START Source material

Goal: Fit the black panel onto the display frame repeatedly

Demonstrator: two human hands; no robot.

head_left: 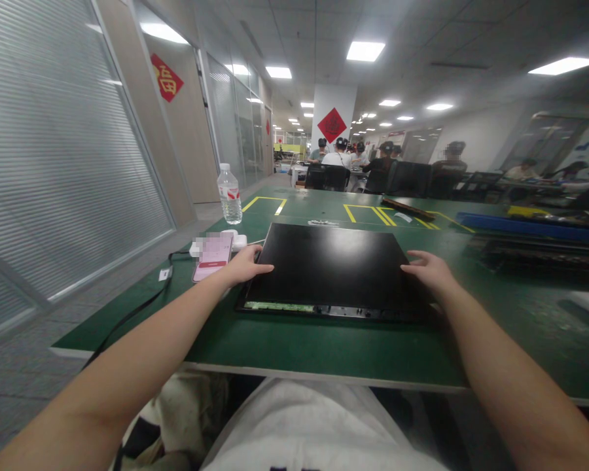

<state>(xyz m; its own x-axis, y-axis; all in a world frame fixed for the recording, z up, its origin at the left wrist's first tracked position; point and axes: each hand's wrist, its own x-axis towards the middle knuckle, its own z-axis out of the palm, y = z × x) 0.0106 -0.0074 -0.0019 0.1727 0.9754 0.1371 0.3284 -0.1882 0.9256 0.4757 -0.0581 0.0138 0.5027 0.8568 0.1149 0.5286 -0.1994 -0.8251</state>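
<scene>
A flat black screen panel (334, 261) lies in front of me, light reflecting off its glossy face. Along its near edge shows a green circuit board strip (279, 306) beside a dark frame (373, 313) that sits under the panel. My left hand (244, 265) grips the panel's left edge, thumb over the top face and fingers at the side. On the opposite edge, my right hand (430, 271) holds the panel between thumb and fingers; its lower fingers are partly hidden.
Left on the green table (324, 350) are a phone (214, 255), a white earbud case (238, 242), a black strap (137, 304) and a water bottle (230, 196). Dark panels with a blue strip (520, 226) lie at right. Several people sit at far tables.
</scene>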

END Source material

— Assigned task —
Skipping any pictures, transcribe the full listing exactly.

— Output for this exercise —
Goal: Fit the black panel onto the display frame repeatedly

Demonstrator: two human hands; no robot.

head_left: 

<state>(xyz m; its own x-axis, y-axis; all in a world frame fixed for the recording, z up, its origin at the left wrist's first tracked position; point and axes: each hand's wrist, its own x-axis towards the middle knuckle, its own z-axis out of the palm, y = z × x) 0.0106 -0.0074 -0.0019 0.1727 0.9754 0.1371 0.3284 -0.1882 0.9256 0.4757 -0.0581 0.0138 0.5027 0.8568 0.1149 0.5286 -0.1994 -0.8251</state>
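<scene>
A flat black screen panel (334, 261) lies in front of me, light reflecting off its glossy face. Along its near edge shows a green circuit board strip (279, 306) beside a dark frame (373, 313) that sits under the panel. My left hand (244, 265) grips the panel's left edge, thumb over the top face and fingers at the side. On the opposite edge, my right hand (430, 271) holds the panel between thumb and fingers; its lower fingers are partly hidden.
Left on the green table (324, 350) are a phone (214, 255), a white earbud case (238, 242), a black strap (137, 304) and a water bottle (230, 196). Dark panels with a blue strip (520, 226) lie at right. Several people sit at far tables.
</scene>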

No more work remains in this exercise.